Lo spettacolo racconta l’anima del migrante più che una migrazione, quella sospensione tra ciò che fu e ciò che sarà, tra la terra d’origine e quella che ti accoglie. Oggi quando si parla di un tale argomento si affacciano immediate le immagini degli esodi che dalle zone di guerra e povertà portano masse di fuggitivi alle porte di paesi più fortunati. Non di questo si parla, benché in qualche modo vi si alluda. Erika La Ragione racconta la sua migrazione, da Palermo, dal Sud che poco offre ai suoi figli da decenni costretti a partire verso luoghi che possano far crescere i sogni e le aspirazioni.

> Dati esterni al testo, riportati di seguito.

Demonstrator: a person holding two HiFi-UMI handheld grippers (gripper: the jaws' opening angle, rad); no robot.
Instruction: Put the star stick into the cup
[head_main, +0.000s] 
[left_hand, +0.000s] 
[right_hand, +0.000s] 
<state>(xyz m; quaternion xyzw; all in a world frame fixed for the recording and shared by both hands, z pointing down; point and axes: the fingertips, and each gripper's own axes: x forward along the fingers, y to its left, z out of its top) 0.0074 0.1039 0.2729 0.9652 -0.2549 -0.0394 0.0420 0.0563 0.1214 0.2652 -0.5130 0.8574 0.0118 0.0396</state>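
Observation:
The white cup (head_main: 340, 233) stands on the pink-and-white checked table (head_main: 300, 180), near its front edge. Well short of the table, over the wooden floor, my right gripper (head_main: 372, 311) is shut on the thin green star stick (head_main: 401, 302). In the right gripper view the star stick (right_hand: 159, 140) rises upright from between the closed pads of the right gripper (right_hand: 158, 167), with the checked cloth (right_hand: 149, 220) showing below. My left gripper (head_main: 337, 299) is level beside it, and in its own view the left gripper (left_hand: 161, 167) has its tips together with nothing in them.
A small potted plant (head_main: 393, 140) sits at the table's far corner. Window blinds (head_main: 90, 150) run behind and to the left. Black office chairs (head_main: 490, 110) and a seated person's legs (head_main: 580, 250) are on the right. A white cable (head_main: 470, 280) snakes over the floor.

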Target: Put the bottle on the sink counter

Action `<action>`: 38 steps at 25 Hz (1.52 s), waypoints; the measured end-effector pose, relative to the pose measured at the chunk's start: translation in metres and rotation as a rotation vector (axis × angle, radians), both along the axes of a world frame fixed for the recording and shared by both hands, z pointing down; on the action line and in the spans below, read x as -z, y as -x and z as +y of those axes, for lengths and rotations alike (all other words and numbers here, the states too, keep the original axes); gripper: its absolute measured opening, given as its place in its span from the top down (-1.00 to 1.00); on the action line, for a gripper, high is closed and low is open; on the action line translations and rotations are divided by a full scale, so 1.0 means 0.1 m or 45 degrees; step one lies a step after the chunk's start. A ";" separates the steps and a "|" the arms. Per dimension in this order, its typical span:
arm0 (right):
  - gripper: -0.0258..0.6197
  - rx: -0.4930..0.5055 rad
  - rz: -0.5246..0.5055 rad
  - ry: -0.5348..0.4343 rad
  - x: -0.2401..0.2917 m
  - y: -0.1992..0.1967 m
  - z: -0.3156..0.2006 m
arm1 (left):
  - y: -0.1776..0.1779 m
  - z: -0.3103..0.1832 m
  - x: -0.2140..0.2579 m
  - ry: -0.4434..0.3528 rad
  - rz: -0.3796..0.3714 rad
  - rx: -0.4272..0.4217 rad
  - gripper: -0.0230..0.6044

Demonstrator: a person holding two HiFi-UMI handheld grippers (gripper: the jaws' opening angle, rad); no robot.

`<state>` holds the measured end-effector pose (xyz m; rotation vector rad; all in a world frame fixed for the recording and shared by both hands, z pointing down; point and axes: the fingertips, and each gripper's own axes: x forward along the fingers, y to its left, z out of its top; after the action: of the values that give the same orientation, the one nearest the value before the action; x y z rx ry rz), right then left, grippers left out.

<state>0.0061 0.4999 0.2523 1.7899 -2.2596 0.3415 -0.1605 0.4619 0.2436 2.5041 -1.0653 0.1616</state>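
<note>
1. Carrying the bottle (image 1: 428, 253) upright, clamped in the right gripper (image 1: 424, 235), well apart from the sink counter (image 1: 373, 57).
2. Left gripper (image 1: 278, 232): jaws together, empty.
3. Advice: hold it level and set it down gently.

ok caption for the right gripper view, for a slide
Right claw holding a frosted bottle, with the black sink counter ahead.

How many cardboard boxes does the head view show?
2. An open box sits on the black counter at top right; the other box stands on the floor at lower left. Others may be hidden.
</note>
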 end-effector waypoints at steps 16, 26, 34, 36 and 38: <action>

Da Palermo a Torino per studiare e dar corpo a un’ambizione. Non una fuga quanto un trapiantarsi, ma la pianta che si sradica soffre, la terra in cui affonda le radici non è la sua, la luce che bagna le sue foglie non è quella in cui è nata. Tutto congiura contro il successo, lei per prima, che guarda sempre al luogo da cui è partita. Quando la malinconia, la solitudine, lo sconforto ti abbracciano è difficile svicolarsi. Solo chi ci riesce rinasce e affonda le radici nel nuovo terreno e torna a crescere più forte.

Non sempre questa storia ha un lieto fine. È come nella parabola del seminatore: il seme può essere rapito dai corvi, o cadere e morire in luogo arido e deserto. Per attecchire c’è bisogno anche di molta fortuna.

Erika La Ragione ci racconta con canti e parole, ironica e candida, la sua migrazione. L’abbandono della Sicilia e l’arrivo a Torino. Il dolore e la solitudine dell’arrivo in un posto sconosciuto e molto distante culturalmente, le incertezze del radicamento, la gioia di veder sorgere le nuove gemme di una vita diversa. Un nuovo che affonda nel vecchio, una mutazione che non rinnega l’origine, una trasformazione che non dimentica la forma originaria. Le radici ricordano sempre la terra che hanno incontrato la prima volta.

Radici in tasca è uno spettacolo che sa far emergere i sapori e i sentimenti, in maniera irruente come polla d’acqua che erompe dalla terra. I racconti che fanno emergere i ricordi, le canzoni che cantano la Sicilia ma non solo, a volte eccedono nel sentimentalismo, vogliono provocare una reazione e ci riescono. Commuovono e smuovono nonostante l’abbondanza. È un eccesso d’amore che non urta perché profondamente sincero. Lo si legge negli occhi di questa giovane attrice.

Erika La Ragione è ancora pietra grezza, i cui luccichii sono ancora offuscati dalle scorie, ma si intuisce un talento e un’energia che fanno emergere uno sguardo sul mondo limpido e fiducioso anche nel raccontare ciò che è doloroso. Il suo canto ci invita a guardare le differenze e le migrazioni senza paura perché il timore e l’incertezza abitano soprattutto il migrante. Chi accoglie vive nella sua terra al sicuro nei suoi affetti e nelle sue abitudini, chi giunge alla porta, come Ulisse non ha nulla se non il ricordo di ciò che ha lasciato.

Radici in tasca è uno spettacolo-concerto che necessita ancora di lavoro di raffinazione. Deve essere levigato, ripulito, ma offre momenti di rara sincerità e commozione. Bastano pochi elementi: asciugare la drammaturgia, piccole azioni che innervino le parole e il canto. Deve trovare la misura nell’eccesso ma conservare la sincera e fresca energia, l’ironia leggera, il calore che avvolge il pubblico. Erika La Ragione è una giovane che si affaccia con amore infinito verso il teatro, non possiamo che augurarle che il seme che porta trovi terreno fertile per crescere.